I was looking to study vet at RVC but realised i wasn't going to hit the grades so decided to do a zoology course first. You would need atleast AAB with the A's being in bio and chem to have a chance at an offer, well thats what i was told to expect. 
I'm going for a 3 year zoology course then possibly using it as a step up to a vet course if i still want to pursue it. After a while of being a trained vet i'm guessing you can choose to specialise. 
Not something i would do though considering the percentage of the job that is just putting down animals. I would rather be putting down cats/dogs than herps as they are what i enjoy working with most.


----------



## Rachaelknight94 (Jun 29, 2010)

Ahh thats a good perspecitve im guessing a lot would be doom and gloom especially with the amount of problems reptiles can get.
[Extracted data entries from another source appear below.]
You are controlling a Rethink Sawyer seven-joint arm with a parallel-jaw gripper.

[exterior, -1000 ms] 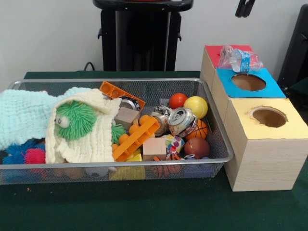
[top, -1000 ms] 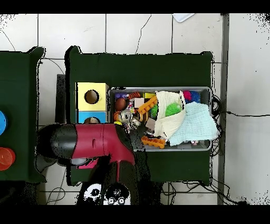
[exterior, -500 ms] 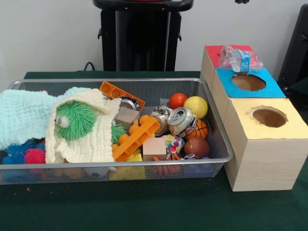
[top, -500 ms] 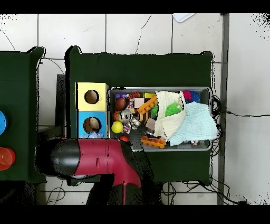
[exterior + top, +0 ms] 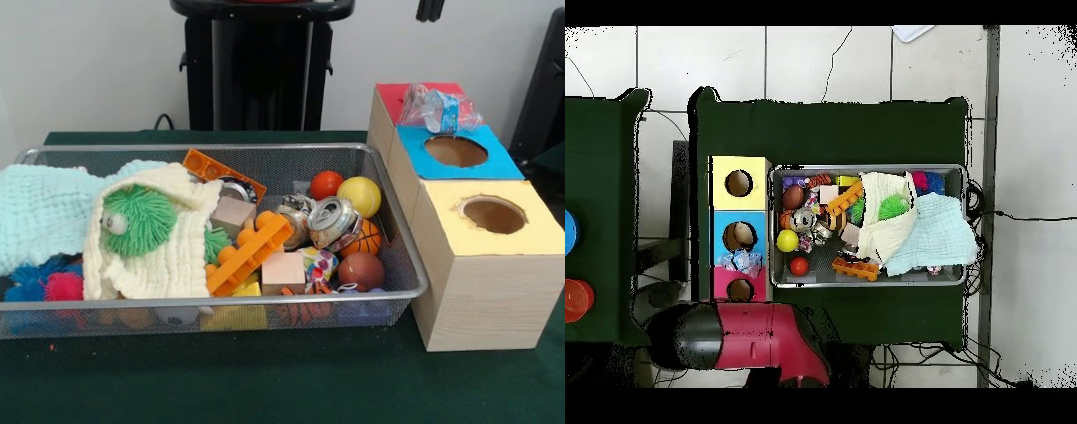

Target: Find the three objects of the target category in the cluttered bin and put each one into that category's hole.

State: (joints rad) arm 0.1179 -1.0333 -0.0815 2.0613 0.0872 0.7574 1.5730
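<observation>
Wire bin (image 5: 402,265) on the table (image 5: 265,380), three-holed wooden box (image 5: 481,291) touching the bin's right side, crushed plastic bottle (image 5: 439,110) on that box's far end, cloths (image 5: 168,256) in the bin's left half, balls (image 5: 358,196) and a can (image 5: 333,221) in its right half.

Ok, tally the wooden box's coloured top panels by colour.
Red panel: 1
Blue panel: 1
Yellow panel: 1
Total: 3
</observation>
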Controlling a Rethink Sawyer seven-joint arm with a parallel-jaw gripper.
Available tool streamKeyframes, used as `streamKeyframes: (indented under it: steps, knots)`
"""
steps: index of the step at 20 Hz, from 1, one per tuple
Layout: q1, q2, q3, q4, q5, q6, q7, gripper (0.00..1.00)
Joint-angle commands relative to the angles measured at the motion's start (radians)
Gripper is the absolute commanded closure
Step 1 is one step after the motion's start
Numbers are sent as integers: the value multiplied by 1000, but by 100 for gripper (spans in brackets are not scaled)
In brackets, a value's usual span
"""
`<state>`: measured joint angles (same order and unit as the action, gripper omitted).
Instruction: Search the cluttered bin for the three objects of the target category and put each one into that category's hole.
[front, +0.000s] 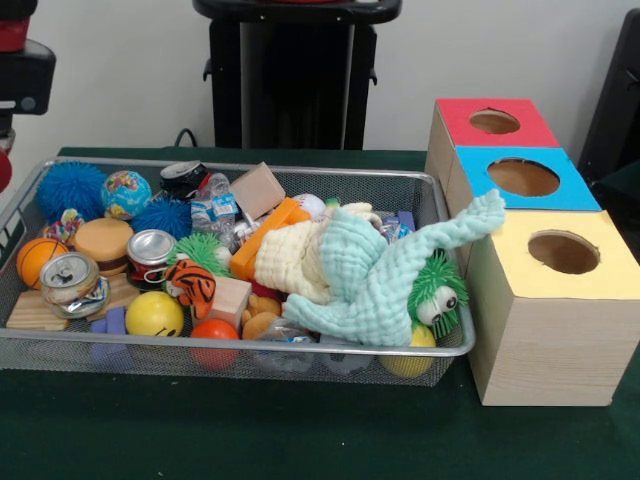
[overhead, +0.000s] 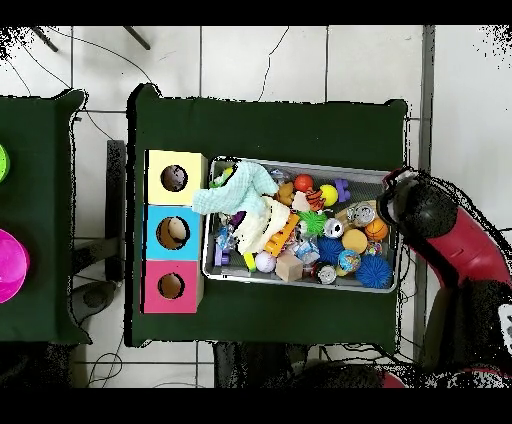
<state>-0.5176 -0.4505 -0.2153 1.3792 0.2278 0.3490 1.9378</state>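
Mesh bin (front: 20, 215) crammed with toys; mint cloth (front: 385, 280) soft, light, likely pinchable at fold. Gripper state unclear.

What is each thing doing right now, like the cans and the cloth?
cluttered bin, full of toys.
mint cloth, crumpled, draped over the bin's rim.
silver can, dented, lying on its side.
red can, standing upright.
yellow box, top hole uncovered.
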Motion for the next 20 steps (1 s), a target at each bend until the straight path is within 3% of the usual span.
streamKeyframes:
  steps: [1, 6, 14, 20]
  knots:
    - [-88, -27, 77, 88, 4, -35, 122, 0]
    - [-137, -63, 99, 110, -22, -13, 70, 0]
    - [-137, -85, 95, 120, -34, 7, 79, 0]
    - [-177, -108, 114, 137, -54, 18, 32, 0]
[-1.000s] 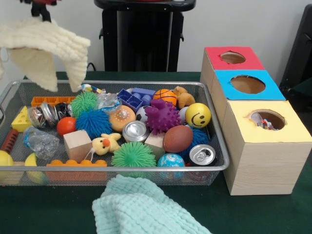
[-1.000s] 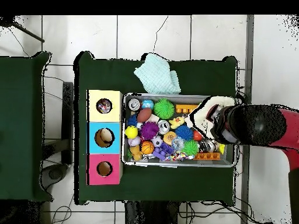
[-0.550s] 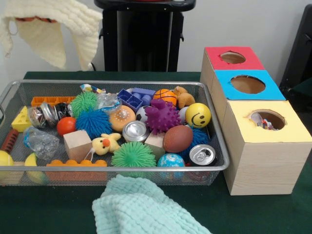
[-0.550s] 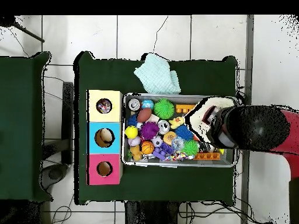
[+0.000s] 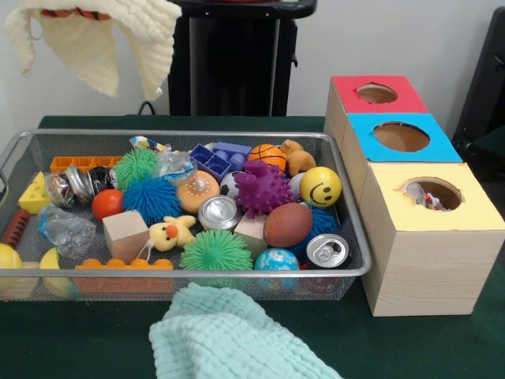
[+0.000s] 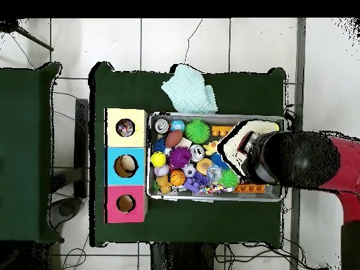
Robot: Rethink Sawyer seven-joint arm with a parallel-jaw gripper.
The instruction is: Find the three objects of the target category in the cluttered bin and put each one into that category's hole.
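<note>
A cream knitted cloth (image 5: 95, 35) was held aloft at the upper left of the front view, draped over the gripper (image 5: 75, 13), of which only a sliver of red and black was visible beneath the folds. The jaws themselves were hidden by the fabric, so their width could not be told, though the cloth was judged to be pinched between them. In the overhead view the arm (image 6: 302, 160) was seen over the right end of the wire bin (image 5: 347, 237), masking that part of it.

With the cloth lifted clear, the bin's contents were exposed: spiky balls in green (image 5: 215, 251), blue (image 5: 151, 199) and purple (image 5: 263, 188), a yellow smiley ball (image 5: 320, 185), a brown football (image 5: 287, 224), two drink cans (image 5: 218, 212), a wooden block (image 5: 125, 234), a toy duck (image 5: 171, 233) and a cheese wedge (image 5: 36, 193) among them. A second, mint-green cloth (image 5: 237, 335) lay on the dark tabletop (image 5: 442, 347) at the lower centre, just in front of the bin.

At the right stood the sorting box with its red (image 5: 376, 93), blue (image 5: 401, 136) and yellow (image 5: 432, 193) holes; small items were glimpsed inside the yellow one.

The step in hand was judged to be the uncovering of the clutter. The next move would call for the cream cloth to be set down outside the bin, after which a target object could be sought.
</note>
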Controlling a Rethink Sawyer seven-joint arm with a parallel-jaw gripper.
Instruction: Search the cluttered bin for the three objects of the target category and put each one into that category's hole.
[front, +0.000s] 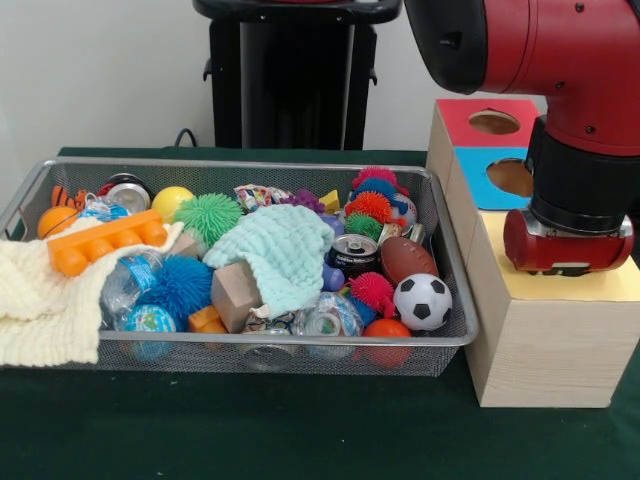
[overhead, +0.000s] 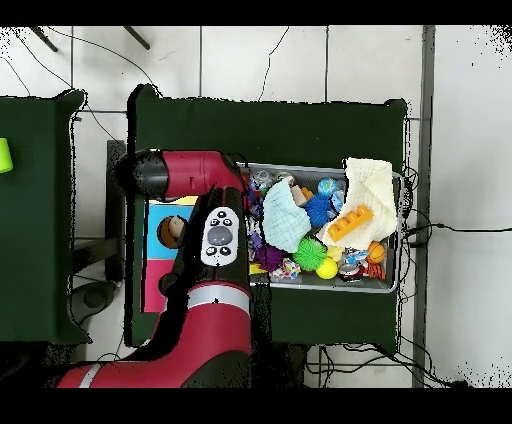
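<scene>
balls like the soccer ball (front: 422, 301) look light, hard and slippery; grab around the middle. gripper (front: 567, 262) hidden, cannot tell.

1. Two cloths: one mint green (front: 283, 250), one cream (front: 40, 300).
2. Two toy sports balls: one soccer ball (front: 422, 301), one football (front: 407, 259).
3. One orange toy brick (front: 108, 240).
4. One wooden block (front: 235, 294).
5. One dark drink can (front: 352, 256).
</scene>
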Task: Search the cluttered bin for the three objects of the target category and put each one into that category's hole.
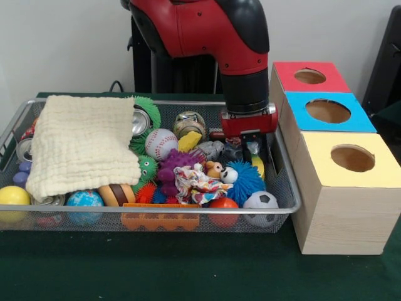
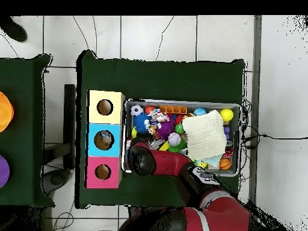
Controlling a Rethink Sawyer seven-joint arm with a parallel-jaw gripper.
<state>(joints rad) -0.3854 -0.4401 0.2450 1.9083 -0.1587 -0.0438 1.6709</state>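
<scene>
A wire mesh bin is packed with toys. Among them are a baseball, a soccer ball, a blue spiky ball, a purple spiky ball, a globe ball and a yellow ball. My gripper is lowered into the bin's right end, just above a yellow toy and beside grey clutter. Its tips are buried among the toys. From overhead only the arm's wrist shows, at the bin's corner nearest the boxes.
A cream cloth covers the bin's left half, with cans behind it. Three boxes stand right of the bin, each with a round hole: red, blue, yellow. An orange plastic piece leans on the front wall.
</scene>
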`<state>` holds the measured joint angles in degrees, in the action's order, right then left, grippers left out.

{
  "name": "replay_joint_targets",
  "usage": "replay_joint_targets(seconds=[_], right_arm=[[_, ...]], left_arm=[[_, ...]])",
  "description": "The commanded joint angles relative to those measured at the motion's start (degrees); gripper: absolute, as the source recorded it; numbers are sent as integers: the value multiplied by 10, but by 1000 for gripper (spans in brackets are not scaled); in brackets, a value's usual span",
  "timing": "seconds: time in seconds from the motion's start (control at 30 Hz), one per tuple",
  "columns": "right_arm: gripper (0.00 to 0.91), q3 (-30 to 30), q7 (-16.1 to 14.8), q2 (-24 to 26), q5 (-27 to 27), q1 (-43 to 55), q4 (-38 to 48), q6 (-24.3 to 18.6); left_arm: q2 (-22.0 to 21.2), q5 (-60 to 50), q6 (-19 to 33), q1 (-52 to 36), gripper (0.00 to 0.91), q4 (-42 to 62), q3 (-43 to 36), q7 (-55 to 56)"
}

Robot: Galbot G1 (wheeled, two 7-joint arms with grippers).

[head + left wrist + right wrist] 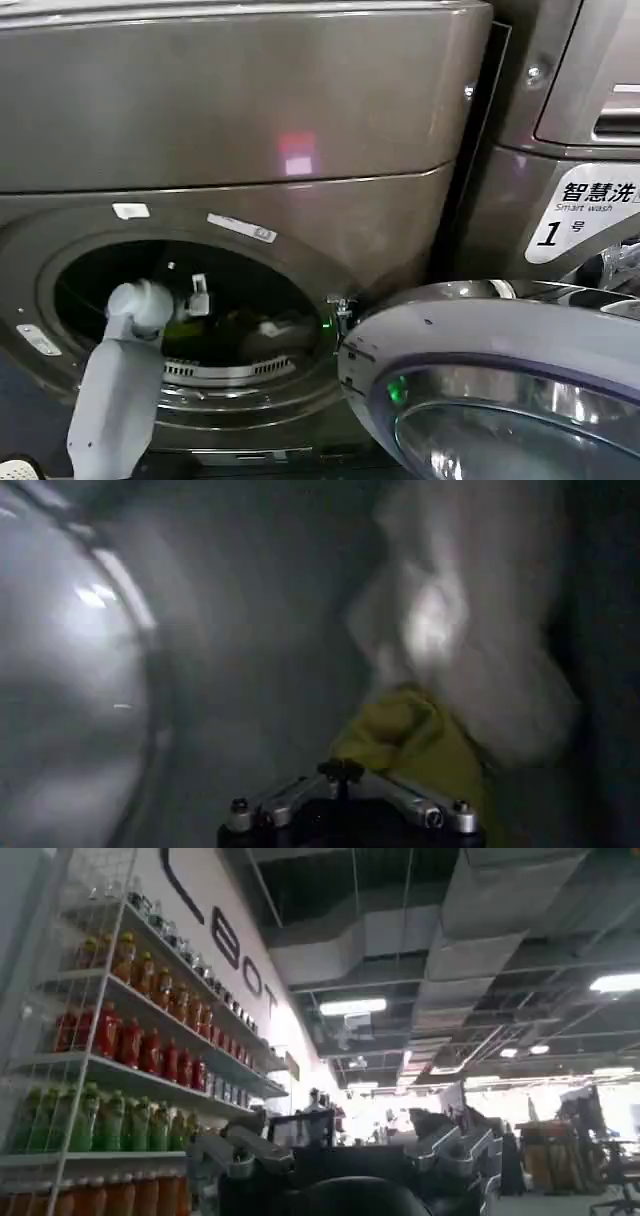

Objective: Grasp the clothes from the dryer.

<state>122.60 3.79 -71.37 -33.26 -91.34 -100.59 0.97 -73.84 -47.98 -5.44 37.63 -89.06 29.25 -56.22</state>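
Note:
The dryer [330,215] is the brown-grey machine with a wide round porthole, and its glass door [500,390] is swung open at the lower right. My left arm reaches into the drum, with my left gripper [196,300] deep inside. Its fingertips are closed together, and my left gripper [342,771] is shut on the edge of the yellow-green garment [405,735], which drapes past one finger. A pale whitish piece [460,630] hangs behind it. Inside the drum I see the yellow-green garment [185,326] and the pale piece [276,328]. My right gripper [340,1148] is open, held away and facing the room.
A neighbouring machine with a white "Smart wash" label [580,212] stands at the right, close behind the open door. The drum's metal wall [120,680] curves near the left gripper. Shelves of bottles [130,1048] stand beside the right gripper.

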Motion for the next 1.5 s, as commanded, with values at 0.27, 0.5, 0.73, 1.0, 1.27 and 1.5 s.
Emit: replay_joint_targets(seconds=[0.27, 0.5, 0.73, 1.0, 1.27, 1.5], right_arm=[[907, 1, 5, 5, 16, -4, -1, -23], [907, -3, 5, 3, 12, -1, -25, -20], [907, 3, 6, 3, 26, -5, -12, -32], [907, 1, 4, 1, 32, -7, -12, -35], [907, 2, 5, 3, 35, -6, -7, -36], [907, 12, 8, 2, 45, -4, -15, 5]], left_arm=[[-96, 299, -210, -14, 0, 8, -4, 552], [-106, 363, -222, -15, 0, -9, 3, 600], [-113, 376, -219, -16, 0, -11, 4, 612], [-116, 375, -218, -18, 0, -12, 4, 612], [-116, 373, -218, -19, 0, -9, 4, 610], [-114, 372, -217, -17, 0, -10, 2, 608]])
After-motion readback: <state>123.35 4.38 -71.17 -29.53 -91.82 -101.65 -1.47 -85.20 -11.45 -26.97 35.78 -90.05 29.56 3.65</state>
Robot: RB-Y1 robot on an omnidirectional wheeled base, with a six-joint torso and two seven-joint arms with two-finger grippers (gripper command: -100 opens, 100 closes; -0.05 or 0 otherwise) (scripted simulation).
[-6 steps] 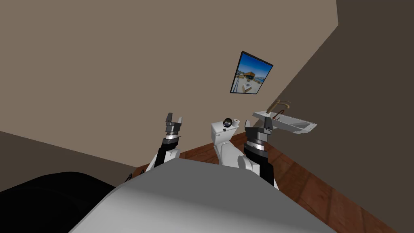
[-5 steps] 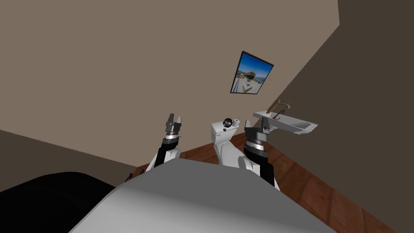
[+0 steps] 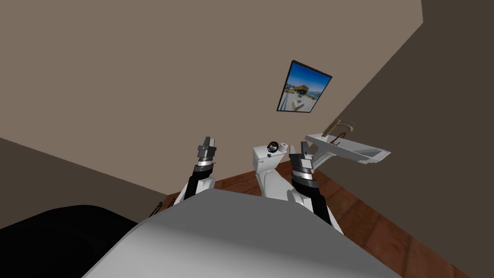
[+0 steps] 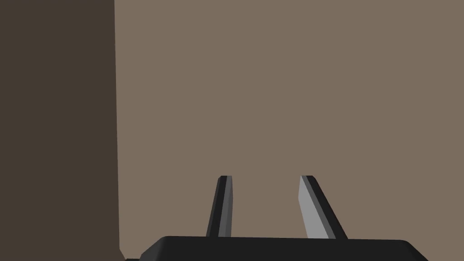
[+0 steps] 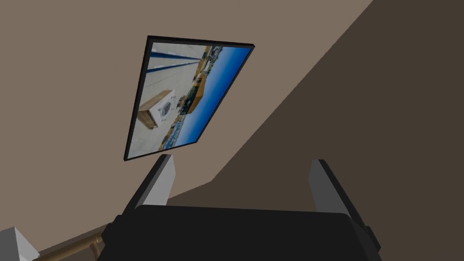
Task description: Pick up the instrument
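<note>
Now at a room corner with a toilet. Logged left gripper (image 3: 209,140) raised, pointing at bare wall. Read its fingers (image 4: 225,204) as partly spread, with a narrower gap than the right pair's, pinching nothing. Logged right gripper (image 3: 301,147) raised likewise. Read its fingers (image 5: 164,181) as spread wide, with nothing between them.

Located instrument (image 3: 273,146): small, dark, round, with a shiny face; cannot tell the kind. Found it resting on toilet tank (image 3: 263,161), between the 2 grippers in head view, nearer the right gripper than the left, beyond both and touching neither. Noted white roll (image 3: 284,145) on same tank lid, just beside instrument, on the side toward right gripper.

Noted white sink (image 3: 359,149) with bronze faucet (image 3: 340,128) past right gripper, on its outer side, away from left gripper. Noted framed picture (image 3: 304,87) on wall above right gripper, well above instrument. Seen reddish wood floor (image 3: 376,227) beneath tank and sink. Marked black area (image 3: 58,231) low down, on left gripper's outer side.
</note>
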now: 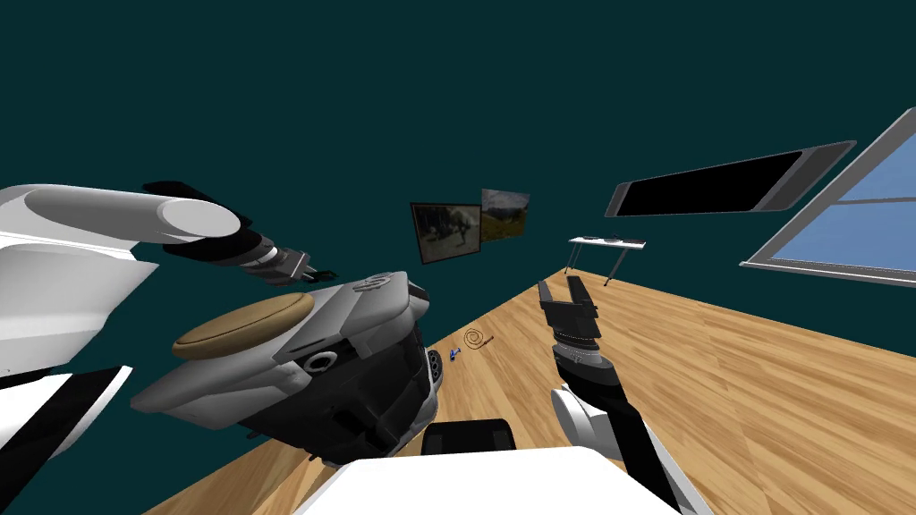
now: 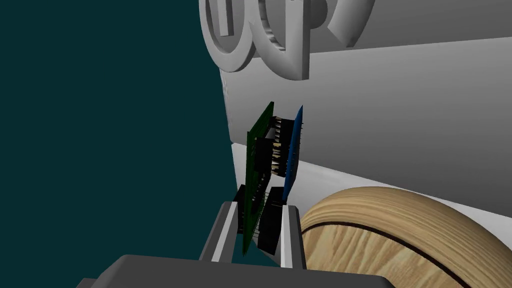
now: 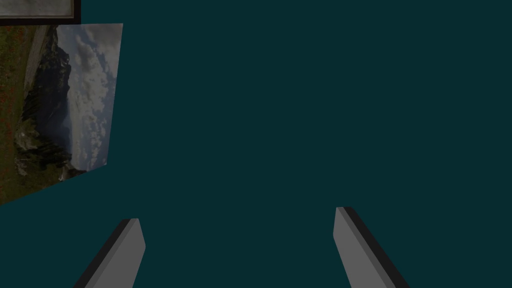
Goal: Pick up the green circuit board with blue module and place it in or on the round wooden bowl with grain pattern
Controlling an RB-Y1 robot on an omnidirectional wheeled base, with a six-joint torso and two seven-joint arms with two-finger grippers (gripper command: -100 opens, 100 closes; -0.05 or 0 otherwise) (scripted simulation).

Its just a possiblilty for me at the moment, i currently volunteer with st john ambulance treating people, so i kinda want to treat animals theyre quiet and dont bite  thanks


----------



## eddygecko (Feb 14, 2007)

Rachaelknight94 said:


> Ahh thats a good perspecitve im guessing a lot would be doom and gloom especially with the amount of problems reptiles can get. Its just a possiblilty for me at the moment, i currently volunteer with st john ambulance treating people, so i kinda want to treat animals theyre quiet and *dont bite*  thanks


 
:lol2:


----------